From what I heard You say last night about reincarnation, I understand that even individuality is superficial. Reincarnation was a consolation for me, that "my essence" or "soul" would continue. But now I understand that nothing of me will continue.
In witnessing, do we all "plug in" to the same witnessing energy? Don't I even have my own witness?
The ultimate truth hurts very much.
Finally, everything is gone, including me and you. What remains is a pure consciousness.
It is not that you are plugged into it, you are no more.
The dispersion is so intimate and so ultimate that first your personality has to disappear, then your individuality has to disappear, then what remains is pure existence. It makes one feel a little worried and concerned, because you don't know the experience of not being.

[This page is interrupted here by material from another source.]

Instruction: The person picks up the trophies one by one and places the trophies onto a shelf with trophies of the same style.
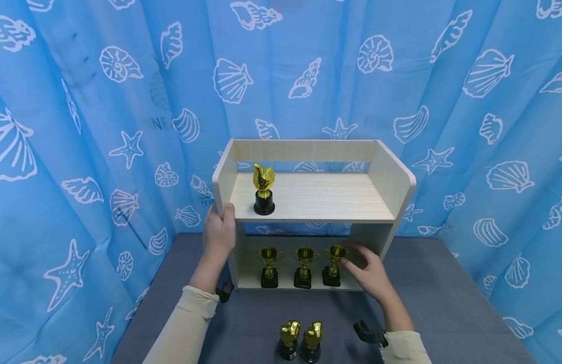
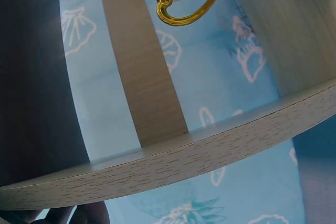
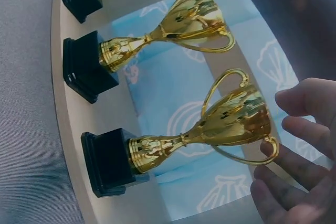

Just think for a moment…. Before this life you were not. Was there any trouble? Any anxiety?
After this life you will not be again. What is the fear? There will be silence and peace, in the same space where anxiety, tensions and anguishes flourished. They all will have melted just the way a dewdrop disappears into the ocean.
Hence, Zen does not teach you self-realization. Self-realization is a much lower goal. Zen teaches you the ultimate: no-self realization, or realizing that disappearing into the whole is the final peace.
Your very being is an anxiety. At whatever level you are, some anxiety will remain. You are anxiety, and if you want anxiety to disappear, you have to be ready to disappear yourself.

Evolution is not something discovered by Charles Darwin. Evolution is an Eastern concept discovered by the mystics—and in the East they have really gone deeper. Charles Darwin is only superficial; he thought that man has come from the monkeys, and he was laughed at all over the world. The idea looks strange…but the mystic's idea does not look strange. He does not say that man has come from the monkeys; he says that the essence of consciousness has passed through many forms, and it has passed through the forms of monkeys too.
According to me, not every man has come to be a man from being a monkey; different people have traveled different lines of evolution. All are coming from different animals, and that is one of the reasons why they are so unequal. A man who is coming from monkeys is bound to carry some traits, some characteristics, of the monkeys. Another man coming from horses will have different characteristics.
There are millions of animals in the world, and every person has moved through different forms. It is not a highway, with the whole of humanity coming from the same source. If that were the case, all people would have been equal. Somebody is a genius, somebody is a born idiot—certainly they are coming from different sources.
Gautam Buddha himself remembers his past lives: in one life, he says, he was an elephant, and after the life of the elephant he was born as a man….
People are coming from different sources for different reasons. The theory of reincarnation is basically a more scientific approach to evolution than that of Charles Darwin. It is well known that different animals have different characters….
A person who is coming from the body of an elephant into the body of a man will have a tremendous memory. In the same way, all the animals have their own special talents. I am saying this for the first time—that every human being has come from a different animal. Charles Darwin's idea that all have come from the monkeys is wrong. If it was so, then all will show the same characteristics—which is not so.
A dog can be born as a human being, or may go through a few other life-forms—may become a lion, may become a deer and then come as a human being….
Charles Darwin's idea is right, but not in the details; in the details he has not been able to work it out. I agree with him on this essential point that man has evolved out of animals, but I don't agree with him that all human beings have evolved from the same animal—monkey, ape, or chimpanzee. Human beings have come from all different directions. It is a gathering of all kinds of animals, and if you watch people you can find from where each person is coming. Just a little watchfulness is needed, alertness, and you can feel that this man seems to be related to a certain species.